Я до сих пор не понимаю, как могла выйти за него. Он сорвался из Вены почти сразу, как только я приняла решение осесть в Нью-Йорке. Бросил все и приехал ко мне, окутав облаком романтики. Вот мы и поженились, расписавшись в городской ратуше. А потом практически протрезвела, потому что совместная жизнь мало походила на то, чем я не успела насладиться сполна с Максимом. Он бесился, видя, как я не могу отпустить прошлое. Устраивал истерики, когда я поздно приходила домой, а потом у нас появился Ванька.
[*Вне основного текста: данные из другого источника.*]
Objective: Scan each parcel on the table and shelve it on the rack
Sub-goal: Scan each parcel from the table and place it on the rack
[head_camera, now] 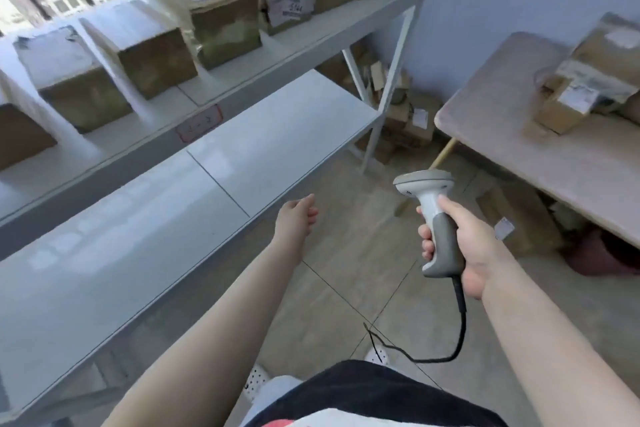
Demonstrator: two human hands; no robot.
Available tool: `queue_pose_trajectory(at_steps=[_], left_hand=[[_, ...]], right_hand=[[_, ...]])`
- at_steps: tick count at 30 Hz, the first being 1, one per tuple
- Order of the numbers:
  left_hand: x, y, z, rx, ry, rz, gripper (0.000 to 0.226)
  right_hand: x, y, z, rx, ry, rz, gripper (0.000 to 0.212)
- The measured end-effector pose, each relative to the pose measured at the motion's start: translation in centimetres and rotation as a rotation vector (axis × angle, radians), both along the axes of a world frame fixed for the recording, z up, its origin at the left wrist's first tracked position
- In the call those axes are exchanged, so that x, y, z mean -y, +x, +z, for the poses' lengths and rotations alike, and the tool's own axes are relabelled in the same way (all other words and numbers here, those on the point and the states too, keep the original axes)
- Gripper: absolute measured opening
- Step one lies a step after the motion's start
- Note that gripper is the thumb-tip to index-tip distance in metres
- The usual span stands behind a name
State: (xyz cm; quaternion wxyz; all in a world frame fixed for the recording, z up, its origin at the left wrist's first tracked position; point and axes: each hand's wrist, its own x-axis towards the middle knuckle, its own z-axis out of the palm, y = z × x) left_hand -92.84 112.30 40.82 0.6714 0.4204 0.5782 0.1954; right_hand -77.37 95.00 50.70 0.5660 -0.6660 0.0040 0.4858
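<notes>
My right hand (464, 239) grips the handle of a grey and white barcode scanner (433, 215), its head pointing up and away, its black cable hanging to the floor. My left hand (296, 218) hangs empty with loosely curled fingers, just off the front edge of the rack's bare lower shelf (173, 218). Brown cardboard parcels (585, 80) with white labels lie piled on the table (512, 135) at the far right. Several labelled parcels (221, 14) stand in a row on the rack's upper shelf (311, 42).
More boxes (408, 121) sit on the floor in the corner behind the rack and under the table. A wooden stick (443, 156) leans by the table's left edge. Tiled floor lies open between rack and table. A barred window is behind the rack.
</notes>
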Motion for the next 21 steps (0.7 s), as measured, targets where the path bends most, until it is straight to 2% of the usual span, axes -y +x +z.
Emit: queue_pose_trajectory(at_steps=[6,9,16,21], left_hand=[[5.6,13.7,-0.3,0.015,-0.028,-0.152,0.015],[7.9,19.6,0.0,0.031,-0.026,-0.241,0.022],[11.3,31.4,0.5,0.063,-0.035,-0.414,0.027],[12.1,39.3,-0.2,0.074,-0.078,-0.477,0.021]], right_hand=[[8.7,11.6,0.1,0.033,-0.016,-0.205,0.035],[12.8,16.3,0.9,0.077,-0.007,-0.322,0.036],[20.4,23.8,0.8,0.145,-0.044,-0.563,0.037],[24.0,29.3,0.3,0.159,-0.093,-0.746,0.044]])
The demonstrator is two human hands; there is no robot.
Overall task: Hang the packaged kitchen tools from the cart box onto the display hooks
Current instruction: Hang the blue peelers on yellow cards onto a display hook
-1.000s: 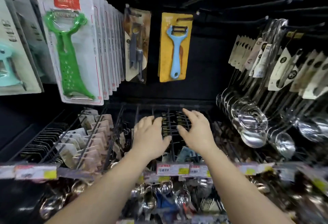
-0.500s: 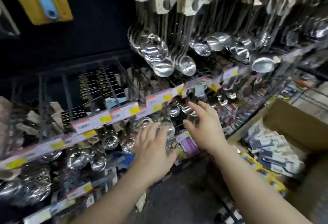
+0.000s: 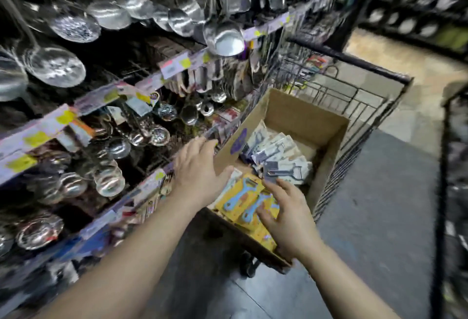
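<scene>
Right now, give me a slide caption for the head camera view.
Both open hands, left and right, reach into the cart's cardboard box over yellow-carded blue peelers, beside hanging ladles.

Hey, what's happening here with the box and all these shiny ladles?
A person is restocking a shop display. Both hands reach into a cardboard box sitting in a wire cart. The right hand spreads open over the yellow peeler packs; the left hand hovers open at the box's near edge. Neither grips anything yet. Grey packs lie deeper in the box. Ladles hang on the rack alongside.
</scene>
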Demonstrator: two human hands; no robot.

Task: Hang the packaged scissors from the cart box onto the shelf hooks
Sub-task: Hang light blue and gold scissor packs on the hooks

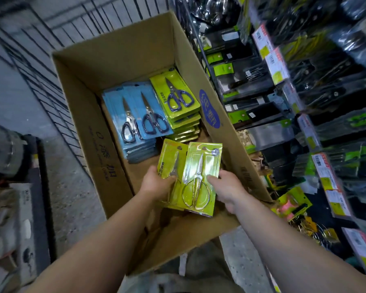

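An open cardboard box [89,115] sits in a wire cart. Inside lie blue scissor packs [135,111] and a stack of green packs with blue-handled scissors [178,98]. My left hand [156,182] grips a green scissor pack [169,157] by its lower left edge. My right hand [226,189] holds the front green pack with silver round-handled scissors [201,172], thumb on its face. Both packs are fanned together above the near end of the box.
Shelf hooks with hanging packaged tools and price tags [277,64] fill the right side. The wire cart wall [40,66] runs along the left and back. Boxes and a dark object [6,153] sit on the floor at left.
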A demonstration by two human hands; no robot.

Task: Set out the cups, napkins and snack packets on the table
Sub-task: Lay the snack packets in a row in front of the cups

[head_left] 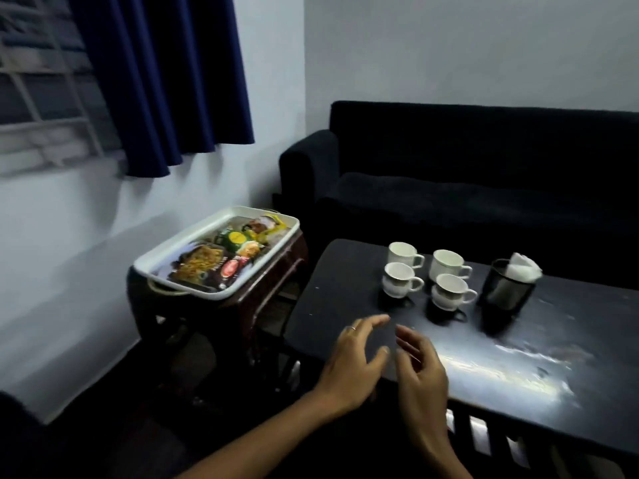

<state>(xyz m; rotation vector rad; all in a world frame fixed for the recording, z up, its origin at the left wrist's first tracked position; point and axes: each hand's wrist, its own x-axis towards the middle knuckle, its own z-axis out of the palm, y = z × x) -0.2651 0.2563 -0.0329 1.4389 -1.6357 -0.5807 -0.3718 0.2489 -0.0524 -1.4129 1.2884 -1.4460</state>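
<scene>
Your left hand (352,364) and right hand (420,371) hover side by side over the near edge of the table (501,368), fingers loosely spread, holding nothing. They are blurred, so I cannot tell whether either touches the tabletop.

The four cups (428,274) stand in a tight square just beyond your fingertips, handles to the right. Past your right hand, beside the cups, a dark holder (506,286) carries the napkins (524,267). The packets (224,257) lie in the white tray (166,257), well off beyond your left hand, on a side stand (262,299) apart from the table.

By my reading the cups and napkins are placed and the packets remain. Mind these risks:
- The tray overhangs the stand; pressing on its rim while you reach in could tip it.
- Glossy packets heaped together may slide out of a one-handed grab.
- Carrying packets back across the cups, your wrist could catch a handle and knock one over, they stand so close together.
- The holder looks tall and narrow; a brush from your right hand might topple it.
</scene>
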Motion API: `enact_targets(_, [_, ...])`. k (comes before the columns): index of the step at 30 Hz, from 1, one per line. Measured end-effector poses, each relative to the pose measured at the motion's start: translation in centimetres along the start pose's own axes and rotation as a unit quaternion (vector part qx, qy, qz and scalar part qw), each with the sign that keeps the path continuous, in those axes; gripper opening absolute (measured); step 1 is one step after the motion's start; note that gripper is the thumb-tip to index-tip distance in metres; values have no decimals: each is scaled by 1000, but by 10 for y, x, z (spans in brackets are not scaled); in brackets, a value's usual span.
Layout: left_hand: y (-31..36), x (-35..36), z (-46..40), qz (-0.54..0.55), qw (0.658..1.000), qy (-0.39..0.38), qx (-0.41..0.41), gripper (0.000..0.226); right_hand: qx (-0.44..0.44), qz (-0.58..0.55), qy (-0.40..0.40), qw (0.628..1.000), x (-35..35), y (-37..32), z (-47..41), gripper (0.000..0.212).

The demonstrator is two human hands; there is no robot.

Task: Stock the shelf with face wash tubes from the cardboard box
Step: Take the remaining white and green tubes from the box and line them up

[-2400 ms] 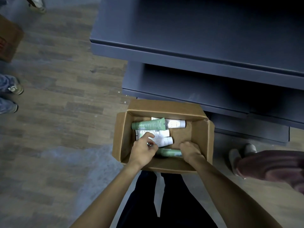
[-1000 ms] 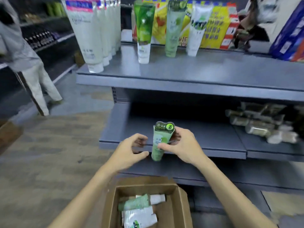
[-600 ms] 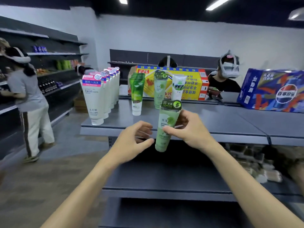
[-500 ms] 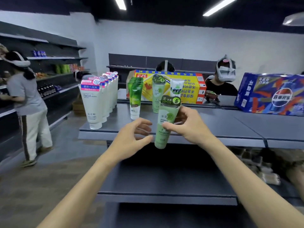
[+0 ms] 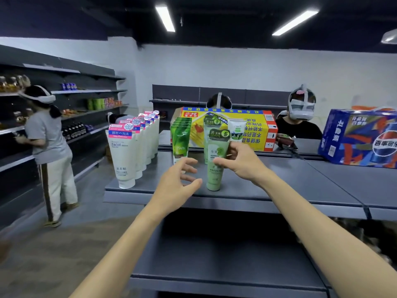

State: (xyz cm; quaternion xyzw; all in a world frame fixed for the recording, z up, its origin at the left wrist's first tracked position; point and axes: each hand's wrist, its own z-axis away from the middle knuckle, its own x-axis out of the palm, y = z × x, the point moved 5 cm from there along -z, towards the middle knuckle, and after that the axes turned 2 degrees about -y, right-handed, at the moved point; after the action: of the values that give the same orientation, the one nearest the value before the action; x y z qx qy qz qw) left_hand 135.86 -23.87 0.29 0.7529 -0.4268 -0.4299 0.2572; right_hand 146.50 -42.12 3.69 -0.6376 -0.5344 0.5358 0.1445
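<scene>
Grey steel runs under both your forearms: a lower shelf [image 5: 225,265] nearest you, and above it the top shelf [image 5: 279,190] where the work is. Your left hand [image 5: 176,186] hovers over that shelf's front edge, fingers loosely spread and holding nothing, just left of the pale green face wash tube [image 5: 216,162]. That tube stands cap-down close to the front edge, and your right hand [image 5: 242,164] holds it at mid-body, thumb across its front; the other fingers look to be behind it, though the tube hides them.

Further back along the shelf, a row of darker green tubes [image 5: 180,143] stands behind your left hand, and another pale green tube [image 5: 211,123] stands directly behind the one you hold, with a white tube [image 5: 237,130] just right of it. Toward the left edge a file of white Facial tubes [image 5: 126,155] with pink tops runs front to back.

At the rear lie a yellow carton [image 5: 257,134] and, to the far right, a blue Pepsi carton [image 5: 361,138]. Beyond them two people wear headsets, and a third person [image 5: 49,151] stands at the left wall shelving.
</scene>
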Motion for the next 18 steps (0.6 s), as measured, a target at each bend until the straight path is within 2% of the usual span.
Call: enact_targets(18, [-16, 21, -43, 3, 1000, -7, -4, 37, 10, 51, -1, 999, -4, 31, -75, 40])
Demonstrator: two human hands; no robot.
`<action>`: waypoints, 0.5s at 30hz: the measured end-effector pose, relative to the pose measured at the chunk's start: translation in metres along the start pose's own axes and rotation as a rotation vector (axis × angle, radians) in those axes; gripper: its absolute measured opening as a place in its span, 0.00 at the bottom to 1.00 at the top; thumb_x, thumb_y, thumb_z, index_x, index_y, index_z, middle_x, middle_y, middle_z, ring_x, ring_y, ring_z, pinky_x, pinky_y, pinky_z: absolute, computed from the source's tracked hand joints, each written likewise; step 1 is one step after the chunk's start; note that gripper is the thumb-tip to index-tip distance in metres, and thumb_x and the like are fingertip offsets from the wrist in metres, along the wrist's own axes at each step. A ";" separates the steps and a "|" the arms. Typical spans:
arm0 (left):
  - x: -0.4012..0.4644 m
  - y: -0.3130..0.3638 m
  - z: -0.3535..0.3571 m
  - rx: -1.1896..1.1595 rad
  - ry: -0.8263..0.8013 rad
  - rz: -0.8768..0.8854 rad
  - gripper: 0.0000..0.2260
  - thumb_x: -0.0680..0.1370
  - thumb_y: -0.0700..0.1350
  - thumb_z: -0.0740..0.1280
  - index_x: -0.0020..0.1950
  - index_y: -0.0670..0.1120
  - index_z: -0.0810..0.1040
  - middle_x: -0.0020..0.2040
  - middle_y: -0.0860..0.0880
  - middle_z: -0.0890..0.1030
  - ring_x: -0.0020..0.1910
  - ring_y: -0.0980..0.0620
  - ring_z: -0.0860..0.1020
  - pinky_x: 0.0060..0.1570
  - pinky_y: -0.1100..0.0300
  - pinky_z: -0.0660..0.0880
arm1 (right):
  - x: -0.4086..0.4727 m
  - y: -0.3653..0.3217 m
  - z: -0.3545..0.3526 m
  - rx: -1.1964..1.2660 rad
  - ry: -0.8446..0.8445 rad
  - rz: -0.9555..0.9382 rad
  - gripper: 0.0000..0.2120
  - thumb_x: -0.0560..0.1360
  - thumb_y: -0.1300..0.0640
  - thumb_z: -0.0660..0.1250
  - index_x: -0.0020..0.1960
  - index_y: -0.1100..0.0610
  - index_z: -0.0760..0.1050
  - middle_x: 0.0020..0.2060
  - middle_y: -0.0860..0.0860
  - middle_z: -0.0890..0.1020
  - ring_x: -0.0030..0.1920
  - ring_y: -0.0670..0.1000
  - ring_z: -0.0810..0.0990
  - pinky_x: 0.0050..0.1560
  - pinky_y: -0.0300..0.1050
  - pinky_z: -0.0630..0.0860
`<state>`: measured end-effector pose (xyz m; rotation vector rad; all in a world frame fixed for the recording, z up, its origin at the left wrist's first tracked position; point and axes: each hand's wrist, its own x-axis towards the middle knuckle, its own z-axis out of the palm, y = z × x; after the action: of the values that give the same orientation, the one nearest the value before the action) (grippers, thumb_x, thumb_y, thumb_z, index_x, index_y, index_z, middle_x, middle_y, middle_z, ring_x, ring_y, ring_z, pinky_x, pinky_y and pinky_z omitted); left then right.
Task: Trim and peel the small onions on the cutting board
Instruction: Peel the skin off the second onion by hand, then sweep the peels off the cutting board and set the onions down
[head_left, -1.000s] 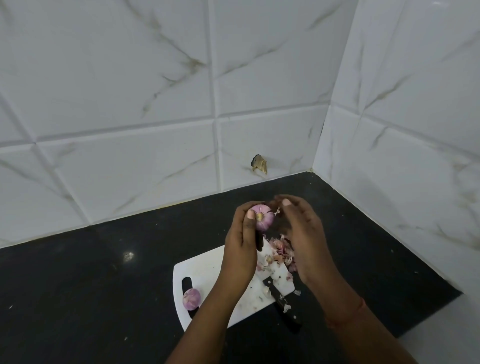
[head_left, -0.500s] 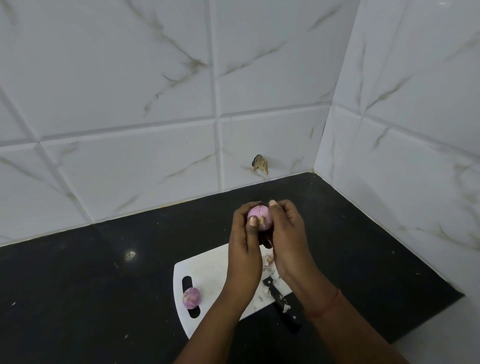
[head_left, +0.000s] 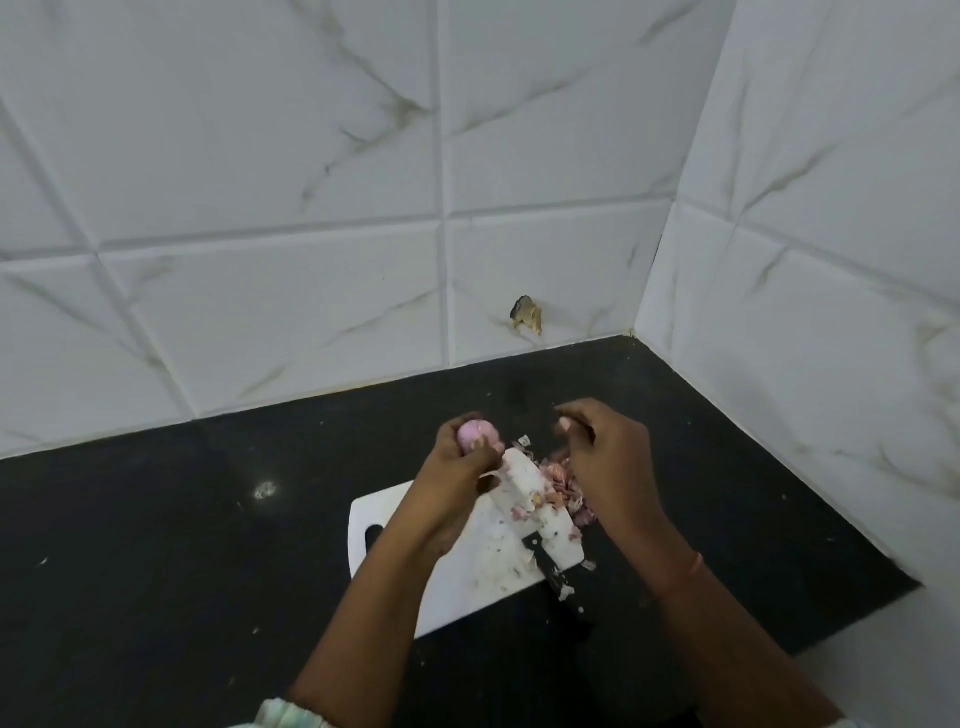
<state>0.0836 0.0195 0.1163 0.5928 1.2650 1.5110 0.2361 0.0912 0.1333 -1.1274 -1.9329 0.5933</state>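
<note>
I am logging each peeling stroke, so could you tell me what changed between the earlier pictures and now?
The right hand has pulled away to the right from the onion, so the two hands are now apart; whether it pinches a strip of skin cannot be told. The left hand still grips the onion above the cutting board. The knife and peel pile lie as before.

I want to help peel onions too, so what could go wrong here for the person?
The black-handled knife lies at the white cutting board's near edge, handle hanging off it beside the right forearm; a bump might knock it away. The small pink onion is held in the left hand above the black counter, so it could slip and roll. Pink onion skins pile at the board's edge and may scatter.
</note>
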 end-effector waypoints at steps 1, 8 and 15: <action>-0.002 0.000 -0.004 0.094 0.022 0.040 0.13 0.81 0.38 0.65 0.65 0.47 0.72 0.56 0.44 0.78 0.46 0.52 0.77 0.43 0.60 0.75 | -0.003 0.003 0.001 -0.039 0.042 -0.081 0.06 0.75 0.67 0.68 0.48 0.57 0.80 0.42 0.49 0.81 0.39 0.43 0.80 0.41 0.32 0.77; 0.006 -0.018 -0.032 0.448 0.272 0.168 0.11 0.83 0.49 0.61 0.46 0.45 0.77 0.39 0.47 0.79 0.36 0.54 0.74 0.36 0.60 0.70 | -0.012 0.031 0.017 -0.073 -0.116 -0.040 0.10 0.70 0.70 0.69 0.41 0.56 0.76 0.44 0.48 0.80 0.41 0.45 0.79 0.40 0.40 0.76; 0.036 -0.034 -0.072 0.816 0.222 0.137 0.12 0.82 0.52 0.62 0.45 0.47 0.78 0.44 0.45 0.77 0.44 0.47 0.77 0.46 0.51 0.76 | -0.020 0.054 0.018 -0.142 -0.059 0.010 0.06 0.76 0.52 0.68 0.42 0.53 0.78 0.36 0.46 0.81 0.38 0.41 0.79 0.48 0.41 0.78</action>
<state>0.0227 0.0202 0.0537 1.0645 2.0645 1.1423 0.2541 0.1005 0.0764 -1.2201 -2.0477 0.5056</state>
И все замерло, но ненадолго…
— Потому что папа так сказал, — Ванька ткнул в бок сестру.
— Ваш папа ничего не понимает, — сказала я на русском и подмигнула сыну.
— Значит, мы поедем в город? — Мила вскочила со стула, громко захлопав в ладоши.
— Да!
— О! А можно без меня? — Ванька скатился по стулу, почти полностью спрятавшись под столом.
— Мы договаривались, что пока я здесь, вы говорите на английском, — шикнул Дэн. Ему не нравилось, что я учила детей русскому. И бесился оттого, что не понимает нас, когда вся семья собиралась вместе. Но на все предложения освоить еще один язык, Дэн категорически отказывался, гордо напоминая, что он коренной австриец. Хотя, по моему мнению, одно другому просто не может помешать.
— Вот это накал страстей, — прошептала бабуля, делая вид, что комментировала она события сериала. Но я-то видела, что по телевизору шла реклама. Интриганка…
— Так, даю вам пять минут на то, чтобы собраться. Иван, я не шучу. Что-то мне не нравится твой вид. Ты не заболел?
— Ага. Воспалением хитрости. Ему давно уже ничего не хочется, — Дэн снова отвернулся к монитору компьютера.
— Лиз, он и правда, какой-то вялый. Может, заболел?
— Надо показать его врачу, — я внимательно наблюдала, как дети поднимаются по лестнице, громко споря о чем-то. Шум и гам… Красота.
— Утром Кира звонила. Просила зайти, — бабушка протянула мне мой телефон.
— Кстати, как я вчера попала домой? — я запрыгнула на барную стойку, наливая кофе.
— О! Это было феерично, внучка, — рассмеялось бабуля, выключив телевизор.
— Пошло… — перебил ее Дэн.
— Тебя привезли на огромной машине. Я хотела отходить тебя полотенцем по заднице, что пропала, никого не предупредив, но, как только увидела того, кто тебя привез, сдалась. Да, что сдалась? Я готова была сама тяпнуть рюмочку и рухнуть в его объятия, — Буля театрально прижала руки к груди. — Молодец, детка, живи и радуйся. А то попадаются на пути одни нудилы…
Последние слова она сказала на русском, чем рассмешила меня, но рассердила Дэна.